Joy Behar on "The View"
"The View" hosts were baffled by RFK Jr.'s bizarre Senate hearings this week. YouTube/screengrab

“You know, sometimes I feel like they’re trying to kill us,” Joy Behar added.

“You think?” Whoopi Goldberg retorted.

“Here you’ve got a guy who’s in charge of our health, who is a former heroin addict—he swam in sewage! Who does that? And that snorted cocaine off a toilet seat,“ Behar, 83, continued. ”This is who is in charge of your health, America. Do not put up with this!"

“We’re in a lot of trouble... don’t people see that?” she wondered aloud.

In two Capitol Hill hearings on Wednesday, Kennedy, a longtime vaccine conspiracy theorist, was grilled by senators on his checkered vaccine history—particularly relating to the current measles outbreaks—his outlandish videos with Kid Rock, and his refusal to corroborate CDC declarations.

Griffin, 36, explained that Kennedy’s cancellation of $500 million in mRNA vaccine research funding—the type of research that created the COVID vaccines—was not getting the condemnation it deserved.

Alyssa Farah Griffin on "The View"
Griffin, who said she has two friends diagnosed with pancreatic cancer, rebuked RFK Jr. for cutting much-needed mRNA research funding. YouTube/screengrab

“That has real-life consequences! Every day experts who spent their lives dedicated to science are working to save lives,” she said, adding that she lost a friend to pancreatic cancer, which requires mRNA research to combat.

“And these cuts to grants—that is not getting nearly enough attention, and we’re going to feel the consequences for decades to come,” she warned.

Speaking directly to the camera, Goldberg, 70, called out the senators who confirmed Kennedy’s HHS secretary nomination.

U.S. Health and Human Services (HHS) Secretary Robert F. Kennedy Jr. shakes hands with U.S. Senator Bill Cassidy (R-LA) during a Senate Health, Education, Labor, and Pensions Committee hearing on U.S. President Donald Trump's budget request for the Department of Health and Human Services
Senator Cassidy, who criticized RFK Jr. for failing his nomination promises, was lenient on the Health Secretary in Wednesday's Senate hearing.
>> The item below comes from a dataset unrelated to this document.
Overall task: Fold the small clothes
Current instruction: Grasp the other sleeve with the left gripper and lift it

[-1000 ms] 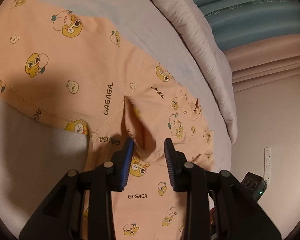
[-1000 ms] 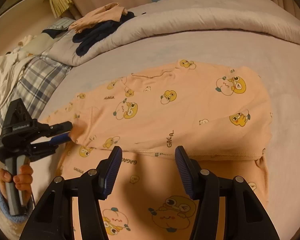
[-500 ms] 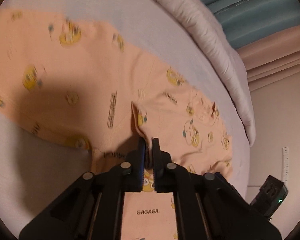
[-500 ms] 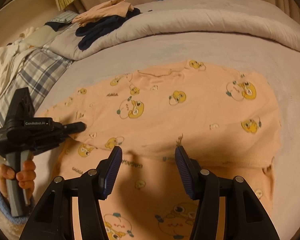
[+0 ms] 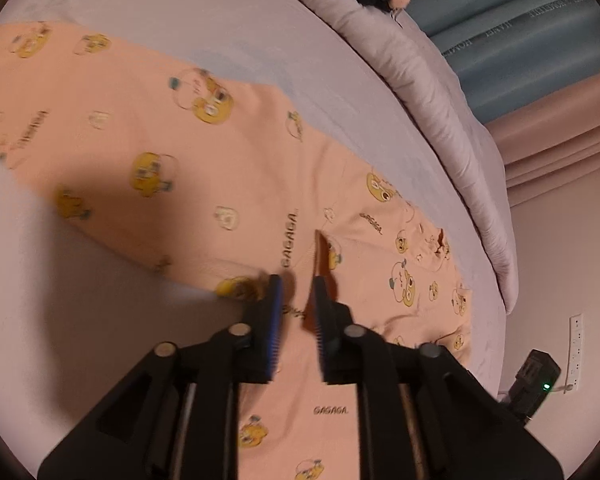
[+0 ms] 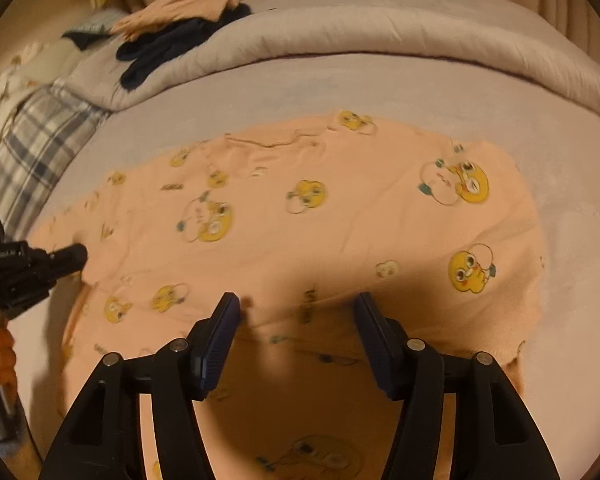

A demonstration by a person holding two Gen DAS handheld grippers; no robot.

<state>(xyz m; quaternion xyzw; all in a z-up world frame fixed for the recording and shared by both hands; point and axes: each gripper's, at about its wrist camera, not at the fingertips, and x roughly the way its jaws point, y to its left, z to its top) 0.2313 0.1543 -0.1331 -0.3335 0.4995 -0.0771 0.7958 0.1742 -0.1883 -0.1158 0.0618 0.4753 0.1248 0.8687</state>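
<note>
A peach top (image 6: 340,216) printed with yellow cartoon figures lies spread on the grey bed sheet (image 6: 572,216), its lower part folded up over itself. In the left wrist view the same peach top (image 5: 220,152) fills the middle. My left gripper (image 5: 297,282) hovers at its edge with its jaws opening. A small raised fold of cloth (image 5: 322,256) stands just ahead of the right pad, and the pads do not press it. The right wrist view shows the left gripper (image 6: 76,254) at the top's left edge. My right gripper (image 6: 297,300) is open above the folded hem, holding nothing.
A rolled grey duvet (image 6: 380,32) runs along the far side of the bed. Dark and peach clothes (image 6: 168,44) lie on it at the left, above a plaid cloth (image 6: 32,132). A person's hand (image 6: 0,360) holds the left gripper. A wall socket (image 5: 575,344) sits beyond the bed.
The left gripper closed on a pinched fold of the top, then opened again and let it go. The right gripper stayed open over the hem and barely shifted.
</note>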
Annabelle Gordon/REUTERS

“You let him on there!” Goldberg said to Louisiana Senator Bill Cassidy, staring into the camera. “You did not say, ‘This is not a good idea.’ I’m really mad at you, too. I’m really mad.”

Cassidy, 68, who is a physician, cast the tie-breaking vote last year to confirm Kennedy’s nomination. During this week’s Senate hearings, the Republican senator spoke in support of Kennedy, despite Kennedy’s reneging on promises made during the confirmation hearings.

The closest he came to condemning the MAHA secretary’s controversial vaccine decisions was in stating that the “outbreaks numbering in the thousands and people dying once more from vaccine-preventable diseases” seemed “more than tragic.”

President Donald Trump, Robert F. Kennedy Jr., and Kennedy's wife Cheryl Hines pose after Kennedy was sworn in as Secretary of Health and Human Services in the Oval Office at the White House on February 13, 2025 in Washington, DC.
Cheryl Hines has caught a great deal of flak for her marriage and continued support of controversial MAHA Health Secretary RFK Jr. Andrew Harnik/Getty Images

The View‘s co-hosts have hit Kennedy and his family hard over his controversial tenure as HHS Secretary. In October, the daytime TV hosts grilled his wife, actress Cheryl Hines.

“The problem, respectfully, is that your husband is the least qualified Department of Health and Human Services head that we’ve had in history,” Sunny Hostin chided. “I think that’s very dangerous.”

Even as Hines tried to respond to the hosts’ many questions, they frequently spoke over her, chastizing her husband and President Trump for spouting unfounded claims on vaccines, Tylenol’s link to autism, and COVID-19 vaccines.

“I think that we should have more Republicans on the show,” Behar said after Hines departed, “but they don’t want to come on. They’re scared of us.”